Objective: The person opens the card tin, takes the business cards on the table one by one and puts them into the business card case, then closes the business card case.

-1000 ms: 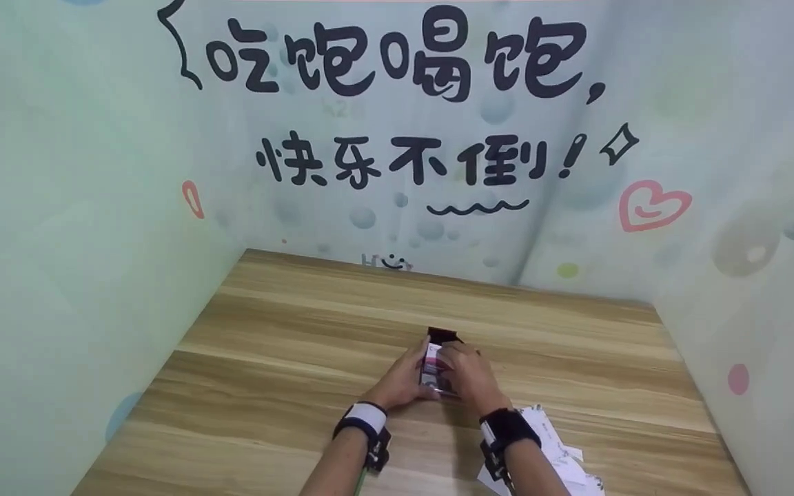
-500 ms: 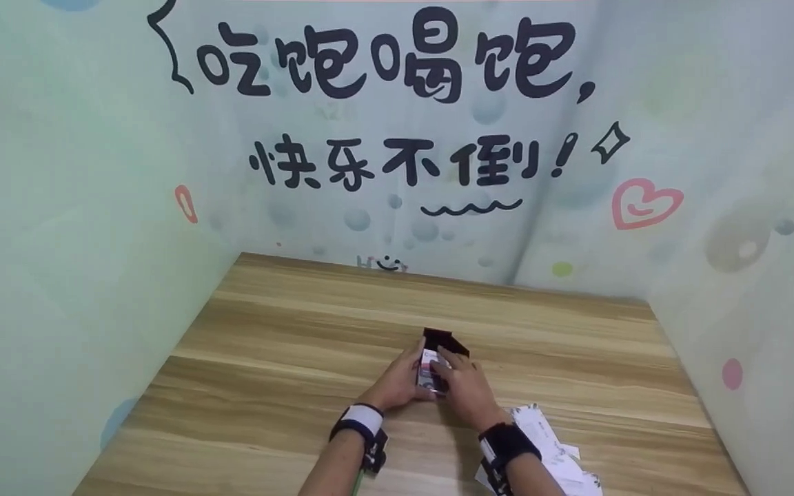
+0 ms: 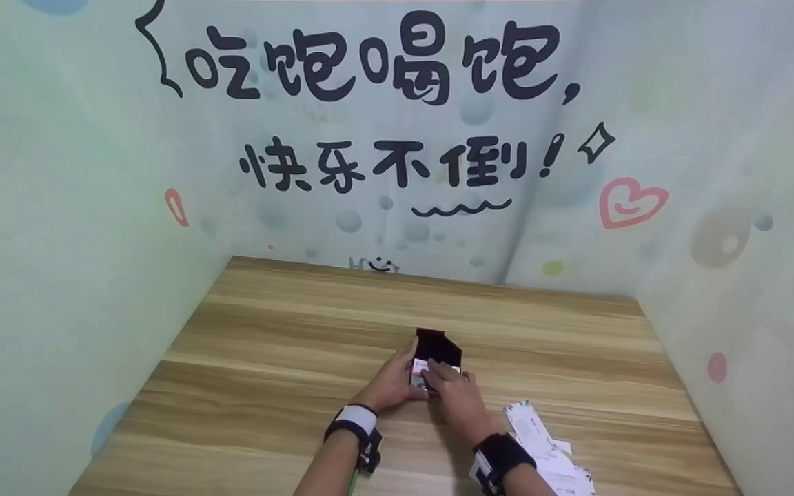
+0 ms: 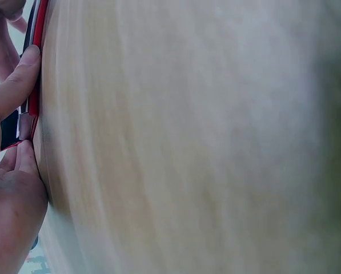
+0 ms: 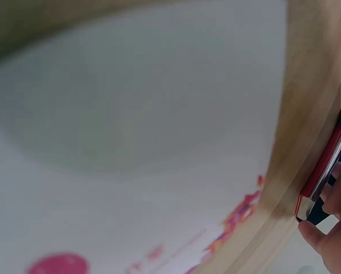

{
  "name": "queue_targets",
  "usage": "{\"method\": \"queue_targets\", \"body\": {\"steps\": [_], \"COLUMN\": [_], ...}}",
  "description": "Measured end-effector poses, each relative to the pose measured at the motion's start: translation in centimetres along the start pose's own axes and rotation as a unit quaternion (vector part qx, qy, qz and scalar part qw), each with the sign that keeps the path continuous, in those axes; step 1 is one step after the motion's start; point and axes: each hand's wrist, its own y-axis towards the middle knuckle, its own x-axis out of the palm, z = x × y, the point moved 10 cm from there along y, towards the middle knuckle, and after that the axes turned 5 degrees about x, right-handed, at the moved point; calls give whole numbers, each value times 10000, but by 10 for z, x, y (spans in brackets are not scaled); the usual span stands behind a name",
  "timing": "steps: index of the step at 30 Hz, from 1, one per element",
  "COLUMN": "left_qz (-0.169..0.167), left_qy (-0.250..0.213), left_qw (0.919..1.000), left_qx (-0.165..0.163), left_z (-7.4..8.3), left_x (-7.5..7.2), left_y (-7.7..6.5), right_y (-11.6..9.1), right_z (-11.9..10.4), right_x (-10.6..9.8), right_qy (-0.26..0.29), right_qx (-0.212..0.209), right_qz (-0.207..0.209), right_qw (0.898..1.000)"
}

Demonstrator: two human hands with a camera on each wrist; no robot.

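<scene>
Head view: At the lower centre of the frame, a left hand grips the side of an open black case on a wood-grain worktop, apparently to steady it. The right hand lays its fingers across a white-and-pink card in the case's near part; whether that grip pinches or merely presses, one cannot tell. The case opens toward the far side, perhaps to leave its inside in reach. Loose cards overlap at lower right, seemingly placed handy to the right arm.

Left wrist view: At the left edge, thumb and fingers brace the case's red border, likely against sliding.

Right wrist view: The case shows far right, fingertips at its corner; a blurred white sheet with pink print spans the left.
</scene>
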Motion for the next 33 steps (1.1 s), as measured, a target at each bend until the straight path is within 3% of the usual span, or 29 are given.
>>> {"method": "queue_targets", "body": {"steps": [11, 21, 30, 33], "left_qz": [-54, -40, -10, -19], "left_qy": [-74, -469, -608, -603], "left_qw": [9999, 9987, 9971, 9974], "left_qx": [129, 212, 458, 384], "left_z": [2, 4, 10, 9], "left_x": [1, 2, 1, 2], "left_y": [3, 2, 3, 2], "right_y": [-4, -6, -11, -12], "right_z": [0, -8, -13, -10], "right_x": [2, 0, -13, -22], "right_qy": [307, 361, 553, 673], "right_qx": [171, 223, 61, 147], "right_qz": [-385, -563, -262, -183], "right_qw": [9986, 9975, 9981, 9975]}}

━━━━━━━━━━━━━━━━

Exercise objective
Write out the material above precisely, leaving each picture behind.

Answer box
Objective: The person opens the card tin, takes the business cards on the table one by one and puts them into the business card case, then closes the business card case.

-1000 ms: 
-500 ms: 
+0 ms: 
+0 ms: 
+0 ms: 

{
  "name": "queue_targets",
  "usage": "{\"method\": \"queue_targets\", \"body\": {\"steps\": [_], \"COLUMN\": [_], ...}}",
  "description": "Measured end-effector poses, each relative to the pose measured at the motion's start: translation in centimetres along the start pose's own axes and rotation as a unit quaternion (vector part qx, qy, qz and scalar part qw), each with the sign that keeps the path continuous, in those axes; step 1 is one step after the motion's start; point and axes: each hand's wrist, its own y-axis towards the middle knuckle, its own x-axis out of the palm, z = x × y, the point moved 10 cm from there along y, towards the middle knuckle, and after that the axes turned 5 degrees about x, right-handed, at the moved point; calls give whole numbers, each value times 10000, but by 10 for z, x, y (spans in brackets are not scaled); the usual span stands behind a name",
  "timing": "steps: index of the step at 30 Hz, from 1, one per element",
  "COLUMN": "left_qz (-0.169..0.167), left_qy (-0.250..0.213), left_qw (0.919..1.000), left_qx (-0.165..0.163), left_z (-7.4..8.3), left_x (-7.5..7.2), left_y (-7.7..6.5), right_y (-11.6..9.1), right_z (-11.9..10.4), right_x (-10.6..9.8), right_qy (-0.26..0.29), right_qx (-0.212..0.209), right_qz (-0.207..0.209), right_qw (0.898..1.000)"
}

Demonstrator: two human hands with a camera on each wrist; no robot.

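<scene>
Head view: At the lower centre of the frame, a left hand grips the side of an open black case on a wood-grain worktop, apparently to steady it. The right hand lays its fingers across a white-and-pink card in the case's near part; whether that grip pinches or merely presses, one cannot tell. The case opens toward the far side, perhaps to leave its inside in reach. Loose cards overlap at lower right, seemingly placed handy to the right arm.

Left wrist view: At the left edge, thumb and fingers brace the case's red border, likely against sliding.

Right wrist view: The case shows far right, fingertips at its corner; a blurred white sheet with pink print spans the left.
</scene>
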Motion for the next 33 steps (1.1 s), as measured, a target at each bend until the straight path is within 3% of the usual span, or 29 are given.
>>> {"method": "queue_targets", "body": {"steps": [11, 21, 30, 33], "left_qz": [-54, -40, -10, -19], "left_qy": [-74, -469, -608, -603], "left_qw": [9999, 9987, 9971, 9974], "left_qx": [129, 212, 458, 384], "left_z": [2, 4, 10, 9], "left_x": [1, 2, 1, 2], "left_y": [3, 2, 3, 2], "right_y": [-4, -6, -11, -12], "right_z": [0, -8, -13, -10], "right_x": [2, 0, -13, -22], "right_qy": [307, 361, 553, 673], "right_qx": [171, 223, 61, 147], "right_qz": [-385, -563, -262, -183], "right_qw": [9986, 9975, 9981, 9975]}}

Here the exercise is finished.